In the fall of 2022 and into 2023, many economists predicted a potential recession for the United States. However, as we approach the end of this year, it seems that a soft landing may be more likely than a downturn.

According to John Chang, senior vice president and national director at Marcus & Millichap’s research and advisory services division, most economists now believe in the possibility of a soft landing. In their recent video “5 Potential Risks that Could Derail a Soft Landing,” Marcus & Millichap highlights five factors that could potentially move us from an economic slowdown to an actual slump.

Firstly, there is still some uncertainty around how the Federal Reserve will handle interest rates in upcoming months. If they raise rates too much or hold them high for too long it could have negative effects on businesses and consumers alike.

Secondly, consumer spending has been driving our economy forward but there are signs that retail sales growth is beginning to slow down. With student loan repayments starting up again soon as well as other financial obligations becoming due for many individuals across America – discretionary spending may decrease significantly.

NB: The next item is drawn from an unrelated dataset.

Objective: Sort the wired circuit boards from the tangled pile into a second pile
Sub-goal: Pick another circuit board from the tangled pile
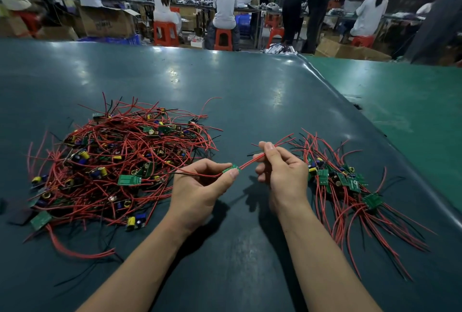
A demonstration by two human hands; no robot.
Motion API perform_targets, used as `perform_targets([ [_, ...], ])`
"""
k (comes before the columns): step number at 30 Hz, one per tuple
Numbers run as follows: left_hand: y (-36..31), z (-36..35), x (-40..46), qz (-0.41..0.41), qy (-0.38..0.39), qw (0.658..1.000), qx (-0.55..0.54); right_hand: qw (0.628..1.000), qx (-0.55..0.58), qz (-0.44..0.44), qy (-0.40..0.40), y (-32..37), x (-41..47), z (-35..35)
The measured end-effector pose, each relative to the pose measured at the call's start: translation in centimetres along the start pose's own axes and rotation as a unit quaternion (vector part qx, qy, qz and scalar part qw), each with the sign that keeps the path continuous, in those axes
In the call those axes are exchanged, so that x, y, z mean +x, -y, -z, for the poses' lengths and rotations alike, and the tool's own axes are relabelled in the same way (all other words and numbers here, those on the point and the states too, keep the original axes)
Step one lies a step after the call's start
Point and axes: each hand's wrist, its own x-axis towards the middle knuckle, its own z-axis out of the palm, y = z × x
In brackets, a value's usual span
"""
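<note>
Left, tangled pile (117, 161); right, second pile (350, 186).

On a dark green table (250, 91) the left hand (200, 186) pinches a small green circuit board (232, 168) between thumb and fingers, while the right hand (282, 171) pinches that board's red wires (252, 160) just beside it, both hands raised between two heaps. To the left lies the big tangled pile (120, 161) of boards and red and black wires; to the right, partly behind the right hand, lies the smaller second pile (350, 186). Beyond the table's far edge, people sit on red stools (165, 34) at long benches.
</note>
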Motion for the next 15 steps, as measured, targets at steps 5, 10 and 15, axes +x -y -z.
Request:
perform_targets([
  [5, -0.31, -0.09, -0.24, 0.010, 0.019, 1.000, -0.008, 0.991, 0.101, -0.088, -0.022, 0.43, 0.21, 0.03],
  [10, -0.46, -0.03, -0.45, 0.015, 0.041, 0.999, -0.014, 0.993, 0.085, -0.072, -0.023, 0.28, 0.44, 0.25],
  [15, -0.45, 0.33, -0.41, 0.015, 0.038, 0.999, -0.014, 0.999, -0.003, 0.035, -0.019, 0.26, 0.50, 0.51],
])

Thirdly higher interest rates not only affect commercial real estate owners but also impact businesses and consumers who have loans coming due with less money available for other investments such as hiring new employees or expanding operations.

Fourthly while things seem stable now compared to earlier this year – banks’ balance sheets could be impacted by debts coming due which includes CRE debt along with business loans or consumer loans which can lead towards another bank run if one significant institution were unable collect on its debts causing panic among depositors leading towards mass withdrawals creating liquidity issues within banking system itself .

Lastly extraneous events such government shutdowns surging oil prices union strikes global recessions etcetera all pose risks capable driving shock through economy thus requiring vigilance from market participants keep close eye out any potential warning signals emerge over next few years ahead before making investment decisions .

Despite these potential risks, Chang remains optimistic about the remainder of 2023 and expects solid growth in the range of 2%. He also notes that if economists’ predictions for a 1% growth rate in 2024 come true, it could be a very strong year for commercial real estate.